• Supplied data:
++++++++++

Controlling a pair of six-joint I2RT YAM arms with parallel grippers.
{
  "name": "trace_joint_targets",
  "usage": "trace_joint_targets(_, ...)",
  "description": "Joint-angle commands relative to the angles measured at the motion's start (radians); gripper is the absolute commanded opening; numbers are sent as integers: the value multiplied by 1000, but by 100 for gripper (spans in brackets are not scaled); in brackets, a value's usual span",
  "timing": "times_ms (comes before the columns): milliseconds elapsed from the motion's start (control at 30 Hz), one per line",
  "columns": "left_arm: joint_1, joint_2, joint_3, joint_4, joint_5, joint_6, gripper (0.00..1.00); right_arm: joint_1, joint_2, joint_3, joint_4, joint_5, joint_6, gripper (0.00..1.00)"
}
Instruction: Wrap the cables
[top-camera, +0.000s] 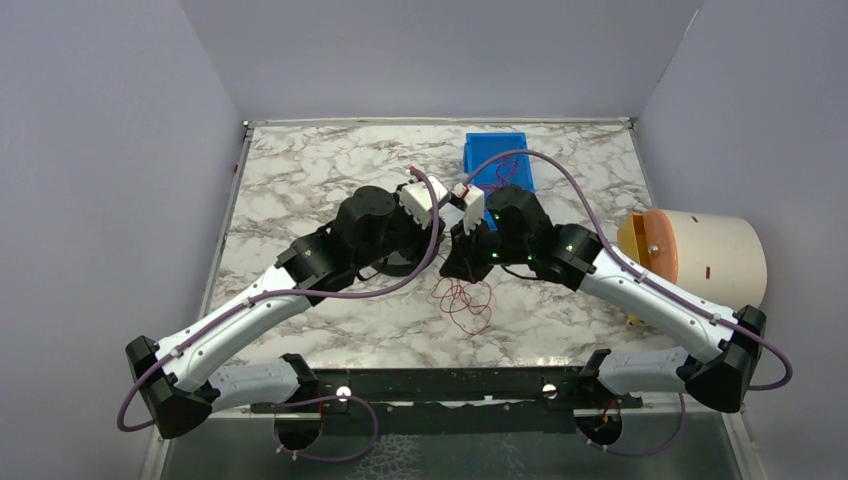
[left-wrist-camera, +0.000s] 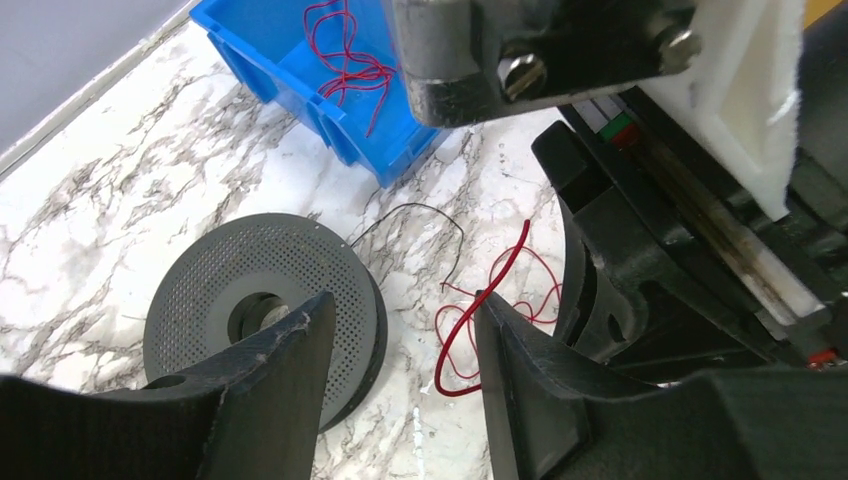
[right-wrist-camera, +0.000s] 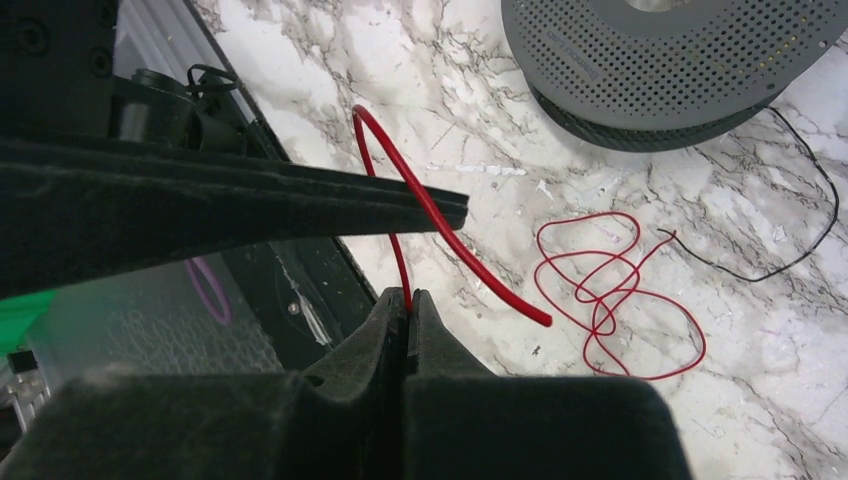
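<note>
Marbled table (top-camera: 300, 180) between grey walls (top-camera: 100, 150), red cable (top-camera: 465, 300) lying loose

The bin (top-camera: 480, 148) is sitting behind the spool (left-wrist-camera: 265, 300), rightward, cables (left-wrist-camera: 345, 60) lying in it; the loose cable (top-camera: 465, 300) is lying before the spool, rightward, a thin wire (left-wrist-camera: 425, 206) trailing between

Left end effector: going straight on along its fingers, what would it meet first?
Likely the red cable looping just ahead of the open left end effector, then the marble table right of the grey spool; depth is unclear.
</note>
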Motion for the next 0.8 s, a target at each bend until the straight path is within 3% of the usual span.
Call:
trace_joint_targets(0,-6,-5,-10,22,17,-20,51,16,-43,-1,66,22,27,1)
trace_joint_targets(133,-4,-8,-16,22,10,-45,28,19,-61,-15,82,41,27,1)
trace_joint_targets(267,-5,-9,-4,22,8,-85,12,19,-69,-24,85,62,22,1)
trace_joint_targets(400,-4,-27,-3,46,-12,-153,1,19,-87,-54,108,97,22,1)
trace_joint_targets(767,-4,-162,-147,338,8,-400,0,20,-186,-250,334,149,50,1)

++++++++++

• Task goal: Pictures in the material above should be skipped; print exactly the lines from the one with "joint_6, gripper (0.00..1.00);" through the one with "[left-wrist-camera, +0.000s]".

• Answer to this exercise:
  "columns": "left_arm: joint_1, joint_2, joint_3, joint_4, joint_5, joint_6, gripper (0.00..1.00); right_arm: joint_1, joint_2, joint_3, joint_4, joint_5, joint_6, gripper (0.00..1.00)"
}
Instruction: Wrap the cables
[top-camera, +0.000s] 
[left-wrist-camera, +0.000s] 

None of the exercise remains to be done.